[Start of section]
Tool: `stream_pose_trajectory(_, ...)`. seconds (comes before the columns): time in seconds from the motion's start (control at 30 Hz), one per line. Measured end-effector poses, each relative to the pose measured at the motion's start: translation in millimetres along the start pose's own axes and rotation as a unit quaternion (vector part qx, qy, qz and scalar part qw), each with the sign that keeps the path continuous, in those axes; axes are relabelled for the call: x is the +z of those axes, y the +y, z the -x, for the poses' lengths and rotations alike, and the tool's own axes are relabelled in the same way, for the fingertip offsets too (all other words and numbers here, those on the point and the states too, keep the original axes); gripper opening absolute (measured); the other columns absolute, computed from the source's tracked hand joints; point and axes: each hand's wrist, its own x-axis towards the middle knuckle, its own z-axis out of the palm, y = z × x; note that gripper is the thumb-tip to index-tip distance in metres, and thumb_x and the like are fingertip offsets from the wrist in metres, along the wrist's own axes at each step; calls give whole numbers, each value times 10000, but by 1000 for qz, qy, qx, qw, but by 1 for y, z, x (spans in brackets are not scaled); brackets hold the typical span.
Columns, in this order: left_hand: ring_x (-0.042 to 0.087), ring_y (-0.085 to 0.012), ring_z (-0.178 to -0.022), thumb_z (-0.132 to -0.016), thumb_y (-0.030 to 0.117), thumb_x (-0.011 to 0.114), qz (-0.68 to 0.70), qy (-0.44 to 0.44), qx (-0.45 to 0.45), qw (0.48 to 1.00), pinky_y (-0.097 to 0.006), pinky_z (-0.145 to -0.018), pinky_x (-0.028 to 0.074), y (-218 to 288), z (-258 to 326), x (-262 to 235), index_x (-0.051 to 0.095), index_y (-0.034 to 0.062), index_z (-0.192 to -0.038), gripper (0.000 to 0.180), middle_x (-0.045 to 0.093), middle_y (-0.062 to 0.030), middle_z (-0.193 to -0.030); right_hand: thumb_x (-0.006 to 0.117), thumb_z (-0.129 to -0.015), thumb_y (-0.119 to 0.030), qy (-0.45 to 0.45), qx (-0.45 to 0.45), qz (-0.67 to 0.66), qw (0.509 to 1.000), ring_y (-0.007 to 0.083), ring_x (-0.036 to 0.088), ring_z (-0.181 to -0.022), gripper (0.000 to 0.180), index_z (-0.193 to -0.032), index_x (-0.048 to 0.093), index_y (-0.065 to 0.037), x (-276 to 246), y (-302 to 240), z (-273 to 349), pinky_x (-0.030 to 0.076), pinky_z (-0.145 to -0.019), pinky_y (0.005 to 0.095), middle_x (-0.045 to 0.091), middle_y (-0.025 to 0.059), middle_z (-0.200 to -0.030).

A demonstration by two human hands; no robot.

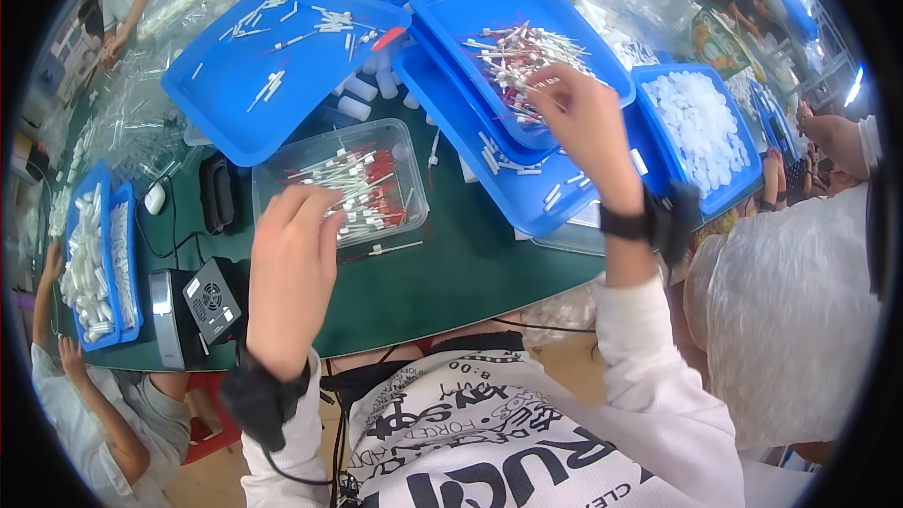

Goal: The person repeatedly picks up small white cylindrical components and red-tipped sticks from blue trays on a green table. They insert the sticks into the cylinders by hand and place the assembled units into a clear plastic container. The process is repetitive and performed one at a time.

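- Left hand (293,268) hangs over the near edge of a clear tub (340,186), fingers curled down and together onto the sticks (350,190) inside; whether it actually grips one cannot be told.
- Right hand (576,122) reaches into a blue tray (515,42), fingertips pinched together on the loose swabs (522,61) heaped there; grip looks closed on a few, exact count hidden.
- Clear tub sits on the green counter (451,263), just in front of the person, holding white sticks with red ends, laid roughly parallel.
- One stray stick (390,249) lies on the counter just beside the tub's near wall.
- Blue tray with swabs is stacked on a second blue tray (527,198), which carries scattered white bits.
- Third blue tray (273,66) to the left, tilted, few white pieces and one red-tipped one.
- Far-right tray (701,132) full of white caps.
- White tubes (362,99) lie between the trays.
- Small black box with a fan grille (212,299) near the left hand, at the counter edge.
- Black wrist straps on both arms; white sleeves.
- Another person's arms (66,357) at the left by trays of white tubes (94,259); one more person at the right edge (837,136).
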Motion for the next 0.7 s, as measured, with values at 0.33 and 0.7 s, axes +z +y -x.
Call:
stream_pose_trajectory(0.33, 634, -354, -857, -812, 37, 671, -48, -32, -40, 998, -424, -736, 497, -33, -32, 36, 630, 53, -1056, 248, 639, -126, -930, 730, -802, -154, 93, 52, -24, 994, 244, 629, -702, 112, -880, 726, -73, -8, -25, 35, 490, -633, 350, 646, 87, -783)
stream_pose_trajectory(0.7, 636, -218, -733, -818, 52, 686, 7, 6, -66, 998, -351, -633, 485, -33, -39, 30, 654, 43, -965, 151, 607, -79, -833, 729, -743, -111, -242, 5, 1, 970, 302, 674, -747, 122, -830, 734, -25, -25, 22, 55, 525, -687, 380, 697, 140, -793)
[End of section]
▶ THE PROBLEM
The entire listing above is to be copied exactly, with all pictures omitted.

▶ WRITTEN REPLY
Tool: `stream_pose_trajectory(_, ...)`. seconds (comes before the columns): time in seconds from the motion's start (control at 30 Hz), one per line. Measured end-effector poses, each relative to the pose measured at the motion's start: translation in millimetres along the start pose's own axes and rotation as a unit quaternion (vector part qx, qy, qz and scalar part qw), each with the sign that keeps the path continuous, in those axes; axes are relabelled for the call: x is the +z of those axes, y the +y, z the -x, for the poses' lengths and rotations alike, and the tool's own axes are relabelled in the same way, for the fingertip offsets too (all other words and numbers here, those on the point and the states too, keep the original axes); gripper opening absolute (measured); the other columns absolute, computed from the source's tracked hand joints; point and axes: each hand's wrist, its own x-axis towards the middle knuckle, its own z-axis out of the palm, y = z × x; note that gripper is the thumb-tip to index-tip distance in metres, and thumb_x and the like are fingertip offsets from the wrist in metres, along the wrist's own axes at each step; calls give whole numbers, each value times 10000, but by 1000 for qz, qy, qx, qw, but by 1 for y, z, x (spans in brackets are not scaled); brackets hold the typical span.
Columns, in this order: left_hand: ring_x (-0.042 to 0.087), ring_y (-0.085 to 0.012), ring_z (-0.178 to -0.022), thumb_z (-0.132 to -0.016), thumb_y (-0.030 to 0.117), thumb_x (-0.011 to 0.114), qz (-0.68 to 0.70), qy (-0.44 to 0.44), qx (-0.45 to 0.45), qw (0.48 to 1.00), pinky_y (-0.097 to 0.006), pinky_z (-0.145 to -0.018), pinky_x (-0.028 to 0.074), y (-218 to 288), z (-258 to 326), x (-262 to 235), index_x (-0.051 to 0.095), index_y (-0.034 to 0.062), index_z (-0.192 to -0.038), gripper (0.000 to 0.180), middle_x (-0.045 to 0.093), middle_y (-0.062 to 0.030), middle_z (-0.193 to -0.030); right_hand: thumb_x (-0.006 to 0.117), thumb_z (-0.129 to -0.015), thumb_y (-0.119 to 0.030), qy (-0.45 to 0.45), qx (-0.45 to 0.45), qz (-0.67 to 0.66), qw (0.509 to 1.000), ring_y (-0.007 to 0.083), ring_x (-0.036 to 0.088), ring_z (-0.181 to -0.022), gripper (0.000 to 0.180), index_z (-0.193 to -0.032), index_x (-0.048 to 0.093), index_y (-0.065 to 0.037), x (-276 to 246), y (-302 to 240), z (-273 to 349), pinky_x (-0.030 to 0.076), pinky_z (-0.145 to -0.019), pinky_y (0.005 to 0.095), middle_x (-0.045 to 0.091), middle_y (-0.025 to 0.059), middle_z (-0.200 to -0.030).

A demonstration by two human hands; no robot.


Goal: The person repeatedly picks up small white cylindrical components and red-tipped sticks from blue trays on a green table. They insert the sticks into the cylinders by hand and place the assembled units into a clear plastic container. The process is repetitive and performed one at a time.

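- Left hand (293,268) hangs over the near edge of a clear tub (340,186), fingers curled down and together onto the sticks (350,190) inside; whether it actually grips one cannot be told.
- Right hand (576,122) reaches into a blue tray (515,42), fingertips pinched together on the loose swabs (522,61) heaped there; grip looks closed on a few, exact count hidden.
- Clear tub sits on the green counter (451,263), just in front of the person, holding white sticks with red ends, laid roughly parallel.
- One stray stick (390,249) lies on the counter just beside the tub's near wall.
- Blue tray with swabs is stacked on a second blue tray (527,198), which carries scattered white bits.
- Third blue tray (273,66) to the left, tilted, few white pieces and one red-tipped one.
- Far-right tray (701,132) full of white caps.
- White tubes (362,99) lie between the trays.
- Small black box with a fan grille (212,299) near the left hand, at the counter edge.
- Black wrist straps on both arms; white sleeves.
- Another person's arms (66,357) at the left by trays of white tubes (94,259); one more person at the right edge (837,136).
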Motion for the next 0.7 s, as measured, with values at 0.33 and 0.7 s, axes +z +y -x.
Call:
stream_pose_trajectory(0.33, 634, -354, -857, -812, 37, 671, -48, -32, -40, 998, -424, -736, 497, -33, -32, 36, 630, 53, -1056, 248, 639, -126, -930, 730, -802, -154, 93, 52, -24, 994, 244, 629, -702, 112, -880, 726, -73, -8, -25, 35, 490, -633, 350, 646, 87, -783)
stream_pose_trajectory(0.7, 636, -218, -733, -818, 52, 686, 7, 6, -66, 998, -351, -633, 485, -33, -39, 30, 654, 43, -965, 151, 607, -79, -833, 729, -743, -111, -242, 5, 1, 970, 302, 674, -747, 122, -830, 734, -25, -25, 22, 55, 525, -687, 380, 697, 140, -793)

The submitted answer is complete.